The first thing -- the very first thing -- that struck me about The Hobgoblin of Little Minds, before I even started reading it, before I even looked at the cover or researched the author Mark Matthews, was its title. The phrase is mentioned quite a few times in the text, and it is by no means a throwaway title. It means something to every character in this engrossing horror novel. It was coined by the poet, essayist, and philosopher Ralph Waldo Emerson, taken from his 1841 essay Self Reliance. In it, Emerson states that "foolish consistency is the hobgoblin of little minds, adored by little statesmen and philosophers and divines." A quick search on the internet explains this in layman's terms for me: basically saying that just because you've thought the same thing for most of your life, or performed the same actions, it doesn't absolve you of the importance of critical thinking, and the necessity of changing your mind and opinion when better information comes to light. (Sounds like a lot of politicians could use this advice here, but we won't go there.)

Emerson's metaphor takes on new life (literally) during the course of this novel. Told in a somewhat non-linear way, beginning in 2002 and ending in 2018, The Hobgoblin of Little Minds centres around five main characters. Kori Persephone Driscoe, who's father Peter has been in and out of psychiatric institutions, serves as our introduction to Mr Matthew's insane and dangerous world. Kori's mother is about to hightail it out of Detroit and set up home with her new partner in Florida.
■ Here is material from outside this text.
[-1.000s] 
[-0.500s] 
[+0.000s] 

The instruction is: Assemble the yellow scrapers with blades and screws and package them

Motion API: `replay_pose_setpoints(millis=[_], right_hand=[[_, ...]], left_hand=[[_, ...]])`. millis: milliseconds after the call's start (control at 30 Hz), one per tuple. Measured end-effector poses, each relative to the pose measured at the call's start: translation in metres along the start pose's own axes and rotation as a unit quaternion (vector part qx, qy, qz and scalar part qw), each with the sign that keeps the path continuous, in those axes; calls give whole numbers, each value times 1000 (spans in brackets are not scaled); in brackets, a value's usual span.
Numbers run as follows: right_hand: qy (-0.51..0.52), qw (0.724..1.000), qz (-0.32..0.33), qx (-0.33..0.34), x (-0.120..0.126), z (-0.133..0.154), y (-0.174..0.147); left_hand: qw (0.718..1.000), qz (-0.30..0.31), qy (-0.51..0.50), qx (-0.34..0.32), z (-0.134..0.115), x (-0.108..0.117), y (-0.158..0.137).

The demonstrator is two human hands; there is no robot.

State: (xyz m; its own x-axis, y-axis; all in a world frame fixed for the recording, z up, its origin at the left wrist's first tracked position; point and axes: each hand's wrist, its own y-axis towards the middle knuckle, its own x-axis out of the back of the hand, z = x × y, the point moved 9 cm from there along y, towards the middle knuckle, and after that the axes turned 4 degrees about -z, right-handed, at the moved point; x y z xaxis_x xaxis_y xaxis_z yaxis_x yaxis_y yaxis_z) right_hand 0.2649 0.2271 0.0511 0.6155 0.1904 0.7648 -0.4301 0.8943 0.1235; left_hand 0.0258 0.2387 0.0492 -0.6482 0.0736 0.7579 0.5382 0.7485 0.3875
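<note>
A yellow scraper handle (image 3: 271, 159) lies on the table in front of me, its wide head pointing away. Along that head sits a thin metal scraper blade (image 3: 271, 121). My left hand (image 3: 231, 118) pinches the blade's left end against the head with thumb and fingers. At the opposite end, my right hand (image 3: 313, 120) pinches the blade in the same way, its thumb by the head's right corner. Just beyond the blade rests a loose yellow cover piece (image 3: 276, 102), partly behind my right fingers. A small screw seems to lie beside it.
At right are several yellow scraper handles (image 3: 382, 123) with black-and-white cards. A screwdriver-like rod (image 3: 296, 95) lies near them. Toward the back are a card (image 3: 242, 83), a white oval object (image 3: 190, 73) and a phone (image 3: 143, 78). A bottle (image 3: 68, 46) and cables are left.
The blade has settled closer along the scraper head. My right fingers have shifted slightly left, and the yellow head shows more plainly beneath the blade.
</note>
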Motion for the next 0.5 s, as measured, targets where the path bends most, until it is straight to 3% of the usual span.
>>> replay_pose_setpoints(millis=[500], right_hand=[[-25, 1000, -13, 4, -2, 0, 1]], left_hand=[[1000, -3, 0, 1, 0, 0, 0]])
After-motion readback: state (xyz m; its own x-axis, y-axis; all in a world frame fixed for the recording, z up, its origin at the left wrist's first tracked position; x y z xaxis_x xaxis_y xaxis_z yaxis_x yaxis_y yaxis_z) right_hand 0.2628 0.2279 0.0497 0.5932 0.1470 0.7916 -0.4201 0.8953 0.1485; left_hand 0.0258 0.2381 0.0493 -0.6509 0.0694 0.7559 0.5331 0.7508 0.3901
Kori doesn't want to go, and instead visits the hospital where she last saw her father. Anyone from Detroit will be familiar with Northville Psychiatric Hospital in Northville Township,Wayne County, and former Governer Engler's closure of the hospital for economic reasons. Patients and staff were moved on elsewhere. Kori visits the abandoned building, already the subject of blogs and videos which suggest it's haunted, and finds that nothing is what it seems anymore.
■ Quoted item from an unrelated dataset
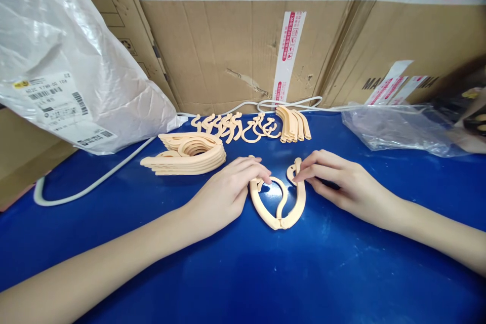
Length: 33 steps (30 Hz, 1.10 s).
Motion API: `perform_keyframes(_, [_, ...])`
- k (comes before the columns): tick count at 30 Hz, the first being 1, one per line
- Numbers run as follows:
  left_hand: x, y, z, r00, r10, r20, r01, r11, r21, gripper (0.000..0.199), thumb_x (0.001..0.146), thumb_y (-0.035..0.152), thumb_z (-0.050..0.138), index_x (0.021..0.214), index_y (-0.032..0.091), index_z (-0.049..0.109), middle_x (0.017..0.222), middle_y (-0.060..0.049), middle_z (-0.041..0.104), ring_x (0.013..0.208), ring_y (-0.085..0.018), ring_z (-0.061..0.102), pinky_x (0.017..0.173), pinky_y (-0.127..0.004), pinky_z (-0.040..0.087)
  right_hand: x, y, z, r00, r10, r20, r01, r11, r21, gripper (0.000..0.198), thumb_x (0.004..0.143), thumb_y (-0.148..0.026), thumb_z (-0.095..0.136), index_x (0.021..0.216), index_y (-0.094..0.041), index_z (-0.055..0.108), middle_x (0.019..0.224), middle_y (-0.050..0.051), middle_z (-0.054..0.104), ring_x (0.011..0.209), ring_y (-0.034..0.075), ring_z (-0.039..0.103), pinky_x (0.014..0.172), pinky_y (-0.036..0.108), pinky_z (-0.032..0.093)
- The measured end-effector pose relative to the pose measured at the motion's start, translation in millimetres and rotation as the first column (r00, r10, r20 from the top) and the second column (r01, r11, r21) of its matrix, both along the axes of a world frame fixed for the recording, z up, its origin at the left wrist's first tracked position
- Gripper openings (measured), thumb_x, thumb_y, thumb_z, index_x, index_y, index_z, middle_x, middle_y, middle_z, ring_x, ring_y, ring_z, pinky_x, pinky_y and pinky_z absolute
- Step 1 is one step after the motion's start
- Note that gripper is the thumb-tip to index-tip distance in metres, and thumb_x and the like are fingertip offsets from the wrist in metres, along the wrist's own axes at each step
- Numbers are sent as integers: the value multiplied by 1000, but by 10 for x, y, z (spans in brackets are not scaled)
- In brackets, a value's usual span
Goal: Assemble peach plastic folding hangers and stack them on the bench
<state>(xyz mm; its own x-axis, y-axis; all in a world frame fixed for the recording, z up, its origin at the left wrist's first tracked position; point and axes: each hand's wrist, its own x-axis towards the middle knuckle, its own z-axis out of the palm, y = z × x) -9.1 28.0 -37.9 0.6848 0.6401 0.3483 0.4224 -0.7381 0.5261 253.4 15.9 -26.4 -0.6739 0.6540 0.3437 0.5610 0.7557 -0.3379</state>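
The cream plastic hanger [285,196] is lying flat on the blue desk [281,278], between the left hand [235,179] and the right hand [341,179]. Its long axis is running near to far. The joint [280,223] is forming the near end; the left arm [259,206] and the right arm [301,200] are curving outward from it, and their free ends are pointing far. The hook [280,208] is rising from the joint into the gap between the arms and bending left at its far part.

Relative to the grip, the hanger is lying to the right of the left hand and to the left of the right hand. Neither hand is standing clearly nearer: each is touching the far part of the arm on its own side, and the joint is lying on the near side of both sets of fingertips.

Grip state, left: the fingers are bending over the left arm's far end; whether they are pinching it or only resting there is impossible to tell. Grip state, right: a fingertip is pressing or resting against the right arm near its small loop, the other fingers are spreading above, and a firm clamp is not showing.

A stack of hangers [195,166] is standing far left of the left hand. Loose hooks [235,134] and a bundle of loose arms [291,125] are lying beyond the hanger. Clear plastic wrap [402,129] is lying far right.
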Motion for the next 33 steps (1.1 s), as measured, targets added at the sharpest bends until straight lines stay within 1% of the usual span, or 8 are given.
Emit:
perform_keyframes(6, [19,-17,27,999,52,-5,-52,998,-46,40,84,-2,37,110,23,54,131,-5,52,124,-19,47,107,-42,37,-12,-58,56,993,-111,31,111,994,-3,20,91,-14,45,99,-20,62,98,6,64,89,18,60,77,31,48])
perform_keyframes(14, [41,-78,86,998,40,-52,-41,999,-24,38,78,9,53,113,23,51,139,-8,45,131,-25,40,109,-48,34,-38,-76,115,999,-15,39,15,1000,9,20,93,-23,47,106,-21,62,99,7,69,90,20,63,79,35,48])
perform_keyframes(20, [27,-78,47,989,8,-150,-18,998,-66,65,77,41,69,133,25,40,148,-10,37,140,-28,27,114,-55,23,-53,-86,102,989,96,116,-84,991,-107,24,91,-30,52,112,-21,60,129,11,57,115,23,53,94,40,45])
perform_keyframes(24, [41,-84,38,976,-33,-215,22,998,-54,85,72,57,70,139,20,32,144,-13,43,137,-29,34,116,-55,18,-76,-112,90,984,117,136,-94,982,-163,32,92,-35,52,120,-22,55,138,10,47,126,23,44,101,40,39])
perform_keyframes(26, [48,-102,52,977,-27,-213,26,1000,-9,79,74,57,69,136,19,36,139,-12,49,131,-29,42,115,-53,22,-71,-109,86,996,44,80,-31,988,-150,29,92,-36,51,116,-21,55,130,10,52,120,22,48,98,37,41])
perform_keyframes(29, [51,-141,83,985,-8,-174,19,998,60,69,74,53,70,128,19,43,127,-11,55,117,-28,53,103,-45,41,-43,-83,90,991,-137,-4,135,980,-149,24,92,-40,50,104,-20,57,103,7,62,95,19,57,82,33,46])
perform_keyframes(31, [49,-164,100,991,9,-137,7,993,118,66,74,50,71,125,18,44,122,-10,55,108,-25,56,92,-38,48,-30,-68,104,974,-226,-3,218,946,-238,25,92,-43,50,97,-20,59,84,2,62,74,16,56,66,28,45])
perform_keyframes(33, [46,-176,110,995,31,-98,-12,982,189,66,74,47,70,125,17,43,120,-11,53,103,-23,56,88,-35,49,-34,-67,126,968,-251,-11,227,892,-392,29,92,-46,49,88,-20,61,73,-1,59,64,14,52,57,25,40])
Peter has been the subject of genetic medical experiments by his doctor, the mysterious Dr Ziti. She is an expert in mental illness, and because of her own family trauma as well as a God Complex, she invents a pharmaceutical that she hopes will harness Peter's bipolar disorder into something she can use. Basically she Dr Frankenstein, Psychiatrist. But Peter isn't her first attempt at harnessing this disorder. Her previous failed attempts are chained up in the tunnels under the hospital, and when Kori finds them and her father, the narrative takes a number of strange and disturbing detours.
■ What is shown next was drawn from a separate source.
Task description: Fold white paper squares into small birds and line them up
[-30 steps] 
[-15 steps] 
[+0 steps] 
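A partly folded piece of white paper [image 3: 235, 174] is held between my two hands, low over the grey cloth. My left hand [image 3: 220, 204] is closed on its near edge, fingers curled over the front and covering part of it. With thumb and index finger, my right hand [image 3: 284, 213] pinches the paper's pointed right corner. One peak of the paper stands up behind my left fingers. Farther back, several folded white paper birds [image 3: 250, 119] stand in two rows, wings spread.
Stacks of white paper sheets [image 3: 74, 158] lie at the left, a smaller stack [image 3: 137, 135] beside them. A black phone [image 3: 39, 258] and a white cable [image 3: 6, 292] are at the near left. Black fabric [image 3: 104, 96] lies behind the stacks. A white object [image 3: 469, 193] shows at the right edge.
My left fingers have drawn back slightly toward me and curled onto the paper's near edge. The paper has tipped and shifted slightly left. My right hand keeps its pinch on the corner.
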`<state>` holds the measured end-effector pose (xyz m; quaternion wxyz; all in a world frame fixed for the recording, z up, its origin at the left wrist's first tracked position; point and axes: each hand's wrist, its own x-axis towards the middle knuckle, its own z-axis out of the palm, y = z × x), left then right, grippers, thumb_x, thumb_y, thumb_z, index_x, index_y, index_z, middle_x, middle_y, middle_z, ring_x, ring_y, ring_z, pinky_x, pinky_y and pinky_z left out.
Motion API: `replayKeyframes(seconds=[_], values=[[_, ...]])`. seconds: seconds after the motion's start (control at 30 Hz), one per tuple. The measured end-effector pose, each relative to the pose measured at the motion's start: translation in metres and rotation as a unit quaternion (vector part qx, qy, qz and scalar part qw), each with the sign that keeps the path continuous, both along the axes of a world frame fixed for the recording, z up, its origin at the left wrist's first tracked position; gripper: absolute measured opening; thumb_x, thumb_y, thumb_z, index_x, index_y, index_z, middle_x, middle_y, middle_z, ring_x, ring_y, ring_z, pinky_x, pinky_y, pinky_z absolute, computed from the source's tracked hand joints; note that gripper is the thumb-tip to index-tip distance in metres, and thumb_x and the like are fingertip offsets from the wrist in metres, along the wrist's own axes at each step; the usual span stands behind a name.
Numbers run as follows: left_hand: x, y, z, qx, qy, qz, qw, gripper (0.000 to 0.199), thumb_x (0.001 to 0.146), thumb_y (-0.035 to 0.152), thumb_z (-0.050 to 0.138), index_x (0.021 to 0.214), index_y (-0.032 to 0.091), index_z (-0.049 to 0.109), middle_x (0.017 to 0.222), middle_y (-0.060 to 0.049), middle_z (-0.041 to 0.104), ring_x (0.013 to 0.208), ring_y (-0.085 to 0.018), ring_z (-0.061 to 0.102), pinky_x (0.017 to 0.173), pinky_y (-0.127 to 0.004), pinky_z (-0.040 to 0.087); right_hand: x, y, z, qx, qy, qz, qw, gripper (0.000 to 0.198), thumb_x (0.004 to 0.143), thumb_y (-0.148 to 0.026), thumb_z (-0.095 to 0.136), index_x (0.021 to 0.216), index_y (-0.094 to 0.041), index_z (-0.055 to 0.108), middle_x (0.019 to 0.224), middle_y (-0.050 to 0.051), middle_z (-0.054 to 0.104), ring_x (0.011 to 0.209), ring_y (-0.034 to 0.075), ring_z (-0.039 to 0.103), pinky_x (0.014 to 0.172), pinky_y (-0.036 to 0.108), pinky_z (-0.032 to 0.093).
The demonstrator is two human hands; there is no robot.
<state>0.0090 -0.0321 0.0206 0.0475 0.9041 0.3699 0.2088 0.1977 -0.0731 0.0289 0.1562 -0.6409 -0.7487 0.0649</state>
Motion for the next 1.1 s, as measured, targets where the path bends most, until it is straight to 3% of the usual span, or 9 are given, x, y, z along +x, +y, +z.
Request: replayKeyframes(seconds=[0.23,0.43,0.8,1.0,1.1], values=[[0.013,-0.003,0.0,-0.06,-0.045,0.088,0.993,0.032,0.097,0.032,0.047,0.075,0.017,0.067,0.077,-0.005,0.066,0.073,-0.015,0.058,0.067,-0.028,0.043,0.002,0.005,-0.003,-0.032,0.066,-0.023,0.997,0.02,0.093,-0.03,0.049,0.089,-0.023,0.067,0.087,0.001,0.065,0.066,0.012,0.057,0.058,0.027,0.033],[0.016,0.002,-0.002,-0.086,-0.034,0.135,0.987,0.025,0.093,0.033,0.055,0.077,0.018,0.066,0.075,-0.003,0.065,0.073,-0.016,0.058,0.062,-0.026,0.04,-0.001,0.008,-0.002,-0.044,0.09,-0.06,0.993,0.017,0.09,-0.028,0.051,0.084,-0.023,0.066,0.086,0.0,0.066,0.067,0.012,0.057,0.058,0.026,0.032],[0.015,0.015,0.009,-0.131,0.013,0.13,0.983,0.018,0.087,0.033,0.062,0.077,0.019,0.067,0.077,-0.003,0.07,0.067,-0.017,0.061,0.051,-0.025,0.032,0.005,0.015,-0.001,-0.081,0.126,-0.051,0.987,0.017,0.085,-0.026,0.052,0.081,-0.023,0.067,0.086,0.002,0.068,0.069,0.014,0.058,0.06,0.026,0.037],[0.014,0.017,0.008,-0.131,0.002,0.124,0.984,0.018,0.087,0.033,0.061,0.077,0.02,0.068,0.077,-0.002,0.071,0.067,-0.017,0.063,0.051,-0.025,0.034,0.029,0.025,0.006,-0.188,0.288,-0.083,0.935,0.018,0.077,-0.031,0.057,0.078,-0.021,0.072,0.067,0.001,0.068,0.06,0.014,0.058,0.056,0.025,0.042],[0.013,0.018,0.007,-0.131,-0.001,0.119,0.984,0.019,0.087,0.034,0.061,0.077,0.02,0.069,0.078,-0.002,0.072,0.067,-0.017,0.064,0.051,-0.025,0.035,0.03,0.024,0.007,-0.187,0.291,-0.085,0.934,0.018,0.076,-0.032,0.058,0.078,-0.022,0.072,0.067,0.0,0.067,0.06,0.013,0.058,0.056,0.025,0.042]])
Maya, a Black woman, traumatised by her mother's suicide, and subjected to heinous treatment by her local pastor, lands on Dr Ziti's doorstep, and is partnered up with Peter in a bizzare and horrifying experiment; the result of which is the book's fifth character, whom I will leave for you to find out more about. I've gone far enough into spoilery territory, and wish to go no further.

Over the last few years or so, there has been a plethora of vampire and zombie novels, movies, and television shows, but few if any on what we call werewolves. I want to point out that Mr Matthew's monsters aren't classic werewolves in the Lon Chaney, jr. vein; they are their own creation, but follow similar patterns of behaviour. The Hobgoblin of Little Minds is as much about how mental illness affects the families of those who endure bipolar disorder as it is about the victims of this illness themselves. Dr Ziti sees that classic attempts to treat sufferers of bipolar disorder don't work anymore and that it's time for something new, something extreme. She sees the foolish consistencies of those in the field who preceeded her. But she has an agenda of her own, a deeply personal one.

The Hobgoblins of Little Minds is at times a violent novel. There is one scene that literally had me crossing my legs, but the victim in question deserved their end. Hat's off to the author, though, who had me enthralled from the first page, and I finished the novel over two nights. (This is a book to read in the dark, trust me.) It's the terrifying offspring of Mary Shelley's Frankenstein and H.G. Well's The Island of Doctor Moreau. It also raises questions on medical ethics, and how it can be that sometimes the people we trust to help us won't always have our best interests in mind: which is something equally as terror-inducing as anything you'll read in these pages.

It's worth reading the author's Afterword at the end of the book. Mark Matthews offers us his experience in the field of mental illness and treatment and how he came about to write his book. I found this very informative. If you want to learn more about Northville Psychiatric Hospital, you can check out the links here and here.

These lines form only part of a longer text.